The month of May has seen many firsts for electric vehicle manufacturer Tesla (NASDAQ:TSLA). The company reported its first profitable quarter ever on May 8; Consumer Reports gave its Model S sedan a near-perfect score of 99 out of 100, noting that it may just be the best car ever, excluding the limitations of the vehicle’s battery life; and, on Tuesday, shares soared above $100 for the first time in Tesla’s 3-year history as a public company. The stock even traded as high as $104.31 per share, pushing the stock’s gains for the year to date to more than 200 percent.
As the company has proven it can make its vehicles profitable and produce them on a large scale, investors have grown increasingly confident. The most recent boost to Tesla’s stock price came as the company prepares to announce an expansion of the charger network for its electric vehicles this week.

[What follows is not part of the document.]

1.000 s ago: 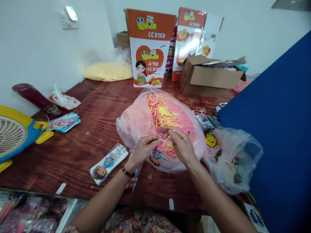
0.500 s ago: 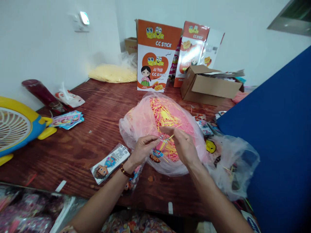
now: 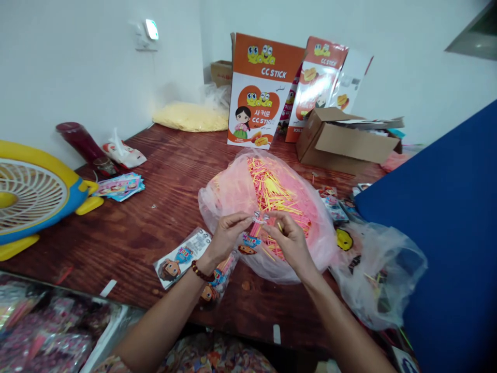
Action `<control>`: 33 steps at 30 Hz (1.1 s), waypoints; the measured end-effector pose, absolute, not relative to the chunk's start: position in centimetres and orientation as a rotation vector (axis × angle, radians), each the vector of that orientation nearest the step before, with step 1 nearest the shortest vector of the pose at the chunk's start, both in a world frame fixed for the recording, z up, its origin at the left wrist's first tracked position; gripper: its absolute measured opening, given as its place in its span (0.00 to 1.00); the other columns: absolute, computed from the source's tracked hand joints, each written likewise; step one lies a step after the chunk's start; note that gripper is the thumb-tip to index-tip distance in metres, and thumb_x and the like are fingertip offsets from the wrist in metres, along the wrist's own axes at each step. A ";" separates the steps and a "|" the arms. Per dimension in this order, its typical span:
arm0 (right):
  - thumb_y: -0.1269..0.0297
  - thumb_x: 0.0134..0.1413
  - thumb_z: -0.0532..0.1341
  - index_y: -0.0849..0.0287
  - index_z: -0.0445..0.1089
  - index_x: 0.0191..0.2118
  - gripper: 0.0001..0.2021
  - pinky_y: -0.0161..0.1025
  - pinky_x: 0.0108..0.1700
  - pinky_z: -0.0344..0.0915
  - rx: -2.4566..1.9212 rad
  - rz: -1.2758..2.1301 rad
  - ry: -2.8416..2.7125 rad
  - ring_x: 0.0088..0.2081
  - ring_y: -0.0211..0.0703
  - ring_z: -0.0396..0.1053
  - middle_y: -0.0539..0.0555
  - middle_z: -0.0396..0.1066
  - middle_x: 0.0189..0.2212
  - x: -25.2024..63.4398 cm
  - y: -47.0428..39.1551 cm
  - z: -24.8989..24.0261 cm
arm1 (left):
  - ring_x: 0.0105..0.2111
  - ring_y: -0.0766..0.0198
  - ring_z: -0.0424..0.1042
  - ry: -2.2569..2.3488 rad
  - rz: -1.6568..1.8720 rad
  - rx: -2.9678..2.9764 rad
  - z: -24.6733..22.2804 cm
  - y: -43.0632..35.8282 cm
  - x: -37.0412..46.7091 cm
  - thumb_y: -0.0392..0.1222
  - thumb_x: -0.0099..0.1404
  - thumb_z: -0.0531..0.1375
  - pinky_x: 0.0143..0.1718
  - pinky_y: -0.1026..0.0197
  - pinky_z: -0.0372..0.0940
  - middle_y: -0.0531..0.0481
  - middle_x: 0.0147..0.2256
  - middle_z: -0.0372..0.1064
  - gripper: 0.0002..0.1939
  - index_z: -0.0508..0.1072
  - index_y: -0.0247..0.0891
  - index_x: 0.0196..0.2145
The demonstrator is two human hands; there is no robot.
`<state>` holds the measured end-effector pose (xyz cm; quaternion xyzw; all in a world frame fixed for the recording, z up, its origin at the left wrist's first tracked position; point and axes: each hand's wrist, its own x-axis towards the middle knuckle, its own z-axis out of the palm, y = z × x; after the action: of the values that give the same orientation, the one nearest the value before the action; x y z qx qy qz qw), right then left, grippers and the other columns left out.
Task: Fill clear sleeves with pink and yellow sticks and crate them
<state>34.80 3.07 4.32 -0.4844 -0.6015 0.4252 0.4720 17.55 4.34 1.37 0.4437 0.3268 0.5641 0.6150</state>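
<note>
A small clear printed packet (image 3: 250, 242) with pink sticks in it hangs between my hands, its top edge pinched on both sides. My left hand (image 3: 230, 235), with a beaded bracelet at the wrist, grips the left corner. At the right corner the fingers of my right hand (image 3: 289, 239) are closed on the packet, and a yellow stick shows by them. Below lies a big pink plastic bag (image 3: 229, 189), open on top, full of pink and yellow sticks (image 3: 272, 189). Flat printed packets (image 3: 180, 259) lie left of my wrist, and filled packets (image 3: 222, 277) lie beneath it.
Around the table (image 3: 171, 171) stand a yellow-blue fan (image 3: 34, 191), a dark red bottle (image 3: 83, 145), tissues (image 3: 123, 150), printed cards (image 3: 121, 186), a CC Stick box (image 3: 256, 93) and an open carton (image 3: 345, 145). A clear bag (image 3: 384, 274) lies by the blue panel (image 3: 446, 217).
My right hand has turned and its fingers have come onto the packet's top edge. The packet now hangs more fully in view. The whole view has shifted slightly.
</note>
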 end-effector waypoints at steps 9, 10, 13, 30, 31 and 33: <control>0.56 0.50 0.65 0.57 0.68 0.24 0.11 0.35 0.28 0.54 -1.152 1.174 -1.363 0.24 0.35 0.53 0.45 0.58 0.20 32.9 3.6 3.8 | 0.30 0.68 0.70 0.824 1.009 0.957 1.3 3.1 15.9 0.45 0.52 0.71 0.35 0.65 0.64 0.50 0.30 0.75 0.14 0.80 0.33 0.34; 0.56 0.50 0.66 0.57 0.68 0.25 0.11 0.35 0.27 0.54 -1.151 1.195 -1.355 0.24 0.35 0.53 0.45 0.58 0.20 32.8 3.5 3.6 | 0.28 0.69 0.68 0.840 1.003 0.963 1.3 2.9 15.6 0.45 0.52 0.71 0.32 0.66 0.62 0.51 0.28 0.73 0.14 0.79 0.33 0.32; 0.57 0.48 0.66 0.56 0.70 0.29 0.09 0.34 0.26 0.53 -1.134 1.319 -1.340 0.23 0.35 0.54 0.45 0.60 0.21 32.7 3.4 3.3 | 0.24 0.71 0.64 0.913 1.039 0.985 1.4 2.2 15.1 0.47 0.53 0.70 0.28 0.67 0.58 0.54 0.25 0.69 0.14 0.77 0.33 0.30; 0.59 0.56 0.58 0.60 0.67 0.23 0.14 0.33 0.27 0.49 -1.421 1.329 -1.905 0.24 0.35 0.56 0.45 0.59 0.19 30.0 1.6 -1.8 | 0.34 0.58 0.72 1.447 0.775 1.448 -3.3 -2.6 9.9 0.48 0.62 0.60 0.37 0.59 0.66 0.47 0.33 0.76 0.13 0.77 0.36 0.36; 0.61 0.57 0.57 0.60 0.69 0.24 0.12 0.33 0.28 0.50 -1.463 1.252 -1.978 0.25 0.36 0.58 0.46 0.62 0.20 29.9 1.4 -1.8 | 0.35 0.57 0.72 1.513 0.751 1.535 -3.7 -2.7 9.9 0.47 0.63 0.60 0.39 0.58 0.66 0.47 0.34 0.76 0.12 0.77 0.36 0.38; 0.63 0.58 0.56 0.59 0.72 0.30 0.10 0.34 0.31 0.53 -1.527 1.090 -2.101 0.27 0.38 0.63 0.49 0.69 0.24 29.9 1.2 -1.5 | 0.37 0.56 0.72 1.622 0.703 1.717 -4.7 -2.9 9.9 0.45 0.64 0.59 0.43 0.55 0.66 0.46 0.34 0.75 0.12 0.76 0.37 0.40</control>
<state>29.89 1.20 -1.55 -0.5351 -0.7360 0.3818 0.1617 9.90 -2.85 -4.67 0.6571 0.6207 0.2692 0.3323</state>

Chief Executive Officer Elon Musk said on May 20 that the network expansion announcement would be pushed back to this week, so that the news would come once the company had fully repaid its U.S. Energy Department loan. Tesla now owes the federal government nothing. On May 22, the company wired $451.8 million to the DOE, paying off the full amount borrowed plus interest nine years early thanks to the profitable quarter.

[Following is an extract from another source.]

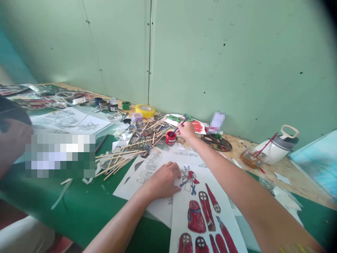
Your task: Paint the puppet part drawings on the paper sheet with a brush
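Observation:
My right hand (186, 130) is closed around a thin blue paintbrush (183, 121), whose lower end reaches into the mouth of a small red paint jar (171, 138). My left hand (166, 180) rests palm down with its fingers bent on the sheets, at the left edge of a page with red-painted shapes (197, 216). Its thumb points toward a small figure drawing (190, 180) partly coloured red and blue. Other sheets with uncoloured line drawings (145, 174) lie under and beyond my left hand.
Thin wooden sticks (119, 164) are scattered left of the red jar. Behind stand yellow tape (145, 111) and a green jar (126, 105). On the right are a dark palette (219, 143), a cup of brownish liquid (250, 159) and a white bottle (275, 149). Another person's arm (14, 140) shows at left.

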Demonstrator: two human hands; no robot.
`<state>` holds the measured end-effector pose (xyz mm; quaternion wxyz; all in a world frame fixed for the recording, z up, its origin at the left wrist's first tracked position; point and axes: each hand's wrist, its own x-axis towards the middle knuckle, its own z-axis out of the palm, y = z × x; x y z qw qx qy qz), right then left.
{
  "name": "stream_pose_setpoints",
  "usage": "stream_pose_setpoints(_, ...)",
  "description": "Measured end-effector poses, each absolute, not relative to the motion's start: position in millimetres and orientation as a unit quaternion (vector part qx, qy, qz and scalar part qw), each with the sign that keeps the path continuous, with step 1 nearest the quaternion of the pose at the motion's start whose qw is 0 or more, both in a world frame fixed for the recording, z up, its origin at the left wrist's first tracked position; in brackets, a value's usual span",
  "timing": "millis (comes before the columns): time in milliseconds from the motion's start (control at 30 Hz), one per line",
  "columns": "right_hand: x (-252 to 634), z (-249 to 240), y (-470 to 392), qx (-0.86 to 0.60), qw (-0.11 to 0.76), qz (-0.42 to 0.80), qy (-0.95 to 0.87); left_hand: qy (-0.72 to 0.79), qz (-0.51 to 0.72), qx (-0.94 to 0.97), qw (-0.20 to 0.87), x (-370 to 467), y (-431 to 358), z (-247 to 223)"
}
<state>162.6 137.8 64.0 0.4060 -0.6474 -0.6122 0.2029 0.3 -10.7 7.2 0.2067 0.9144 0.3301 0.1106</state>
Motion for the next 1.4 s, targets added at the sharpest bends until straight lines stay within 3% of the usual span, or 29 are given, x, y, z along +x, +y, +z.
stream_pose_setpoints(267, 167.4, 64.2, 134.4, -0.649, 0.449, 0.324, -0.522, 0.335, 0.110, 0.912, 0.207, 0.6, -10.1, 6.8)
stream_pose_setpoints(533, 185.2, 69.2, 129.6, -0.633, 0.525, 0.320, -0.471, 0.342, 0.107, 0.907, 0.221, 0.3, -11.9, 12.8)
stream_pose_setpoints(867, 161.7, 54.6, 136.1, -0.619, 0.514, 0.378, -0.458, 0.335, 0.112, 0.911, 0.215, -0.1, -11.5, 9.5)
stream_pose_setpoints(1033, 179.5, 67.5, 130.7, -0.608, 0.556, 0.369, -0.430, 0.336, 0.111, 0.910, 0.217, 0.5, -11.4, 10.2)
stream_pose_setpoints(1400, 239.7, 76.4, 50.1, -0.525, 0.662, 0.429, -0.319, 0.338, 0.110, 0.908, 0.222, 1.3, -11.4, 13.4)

Tesla began installing solar-powered supercharger stations on major U.S. highways last year, enabling motorists to rapidly recharge the battery-powered Model S and extending the driving rage of the electric vehicle. Each $69,000 car can travel as far as 265 miles per charge. But as most charging states are currently in California, Musk has said that the company will enlarge the network of stations that allow a car to recharge in about 30 minutes.

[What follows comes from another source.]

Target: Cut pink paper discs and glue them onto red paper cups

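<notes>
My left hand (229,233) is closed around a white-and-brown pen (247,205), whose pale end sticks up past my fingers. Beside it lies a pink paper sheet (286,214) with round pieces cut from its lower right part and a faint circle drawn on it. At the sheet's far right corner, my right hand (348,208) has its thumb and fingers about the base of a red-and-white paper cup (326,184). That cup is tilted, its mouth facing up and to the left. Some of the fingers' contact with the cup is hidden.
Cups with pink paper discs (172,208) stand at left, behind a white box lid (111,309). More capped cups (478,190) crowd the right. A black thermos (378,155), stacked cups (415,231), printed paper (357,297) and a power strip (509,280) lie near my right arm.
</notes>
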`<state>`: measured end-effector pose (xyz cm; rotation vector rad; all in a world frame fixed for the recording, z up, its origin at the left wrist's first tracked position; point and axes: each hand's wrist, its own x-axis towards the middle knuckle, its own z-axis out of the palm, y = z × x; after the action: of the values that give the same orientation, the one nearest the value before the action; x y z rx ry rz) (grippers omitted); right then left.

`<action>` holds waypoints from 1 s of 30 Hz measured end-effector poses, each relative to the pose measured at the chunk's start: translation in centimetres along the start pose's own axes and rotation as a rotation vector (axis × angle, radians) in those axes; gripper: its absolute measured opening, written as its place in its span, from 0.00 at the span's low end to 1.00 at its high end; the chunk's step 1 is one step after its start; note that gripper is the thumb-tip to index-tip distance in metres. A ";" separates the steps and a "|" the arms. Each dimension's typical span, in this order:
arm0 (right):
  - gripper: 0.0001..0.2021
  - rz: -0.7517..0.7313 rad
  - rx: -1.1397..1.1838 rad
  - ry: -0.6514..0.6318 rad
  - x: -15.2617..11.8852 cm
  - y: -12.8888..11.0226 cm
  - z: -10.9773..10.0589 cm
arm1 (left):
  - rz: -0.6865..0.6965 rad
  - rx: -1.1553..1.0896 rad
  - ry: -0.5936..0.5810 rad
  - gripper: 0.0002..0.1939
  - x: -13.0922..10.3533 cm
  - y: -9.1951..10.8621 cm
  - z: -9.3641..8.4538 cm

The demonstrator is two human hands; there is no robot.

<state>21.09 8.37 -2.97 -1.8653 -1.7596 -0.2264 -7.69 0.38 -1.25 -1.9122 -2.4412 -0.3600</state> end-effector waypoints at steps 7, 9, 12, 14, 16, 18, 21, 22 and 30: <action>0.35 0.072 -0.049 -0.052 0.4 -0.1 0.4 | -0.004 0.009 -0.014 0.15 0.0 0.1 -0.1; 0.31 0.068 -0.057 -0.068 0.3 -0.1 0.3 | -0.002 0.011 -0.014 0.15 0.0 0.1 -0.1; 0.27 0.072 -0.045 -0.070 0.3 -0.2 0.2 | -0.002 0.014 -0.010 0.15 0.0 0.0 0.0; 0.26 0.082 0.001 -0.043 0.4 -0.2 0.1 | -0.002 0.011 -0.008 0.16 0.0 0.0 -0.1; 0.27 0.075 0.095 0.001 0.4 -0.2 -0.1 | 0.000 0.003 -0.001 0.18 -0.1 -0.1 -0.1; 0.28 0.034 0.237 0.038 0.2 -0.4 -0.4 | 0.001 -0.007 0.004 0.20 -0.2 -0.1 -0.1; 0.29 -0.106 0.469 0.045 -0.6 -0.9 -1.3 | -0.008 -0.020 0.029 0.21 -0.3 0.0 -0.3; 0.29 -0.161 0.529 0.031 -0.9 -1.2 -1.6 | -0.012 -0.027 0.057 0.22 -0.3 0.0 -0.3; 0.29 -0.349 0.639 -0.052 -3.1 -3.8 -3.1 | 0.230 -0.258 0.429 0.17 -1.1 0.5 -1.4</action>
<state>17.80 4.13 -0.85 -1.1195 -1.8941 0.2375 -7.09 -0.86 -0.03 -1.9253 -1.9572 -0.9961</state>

Contributing to the buzz surrounding Tesla was the field visit to Tesla’s manufacturing facility in Fremont, California by analysts from Goldman Sachs. Both the plant tour and their meeting with Musk highlighted that demand for the Model S remains strong. In North America, current order rates are running at approximately 20,000 units on an annualized basis, and the company believes it will end the year at a 23,000 to 25,000 annualized run rate, which will likely help the company increase its gross margin to 25 percent. The company highlighted several improvements in its manufacturing process that should also help drive margins above their current levels. These strategies included reduction in temporary workers, increased efficiencies and reduced scrappage, streamlining of operations leading to a reduction in full time employee man-hours, and a significant improvement in logistics costs.
The meeting also brought to light additional information regarding the battery performance of Tesla’s electric vehicles; as ValueWalk reported, the company believes that the cost per kilowatt-hour will decline to less than $100 over the next 10 years, a 75 percent reduction from current levels. Over the longer-term, Tesla is envisioning a technology that will lower the time spent recharging to be less than the time it takes to fill up the gas tank of a standard internal combustion vehicle.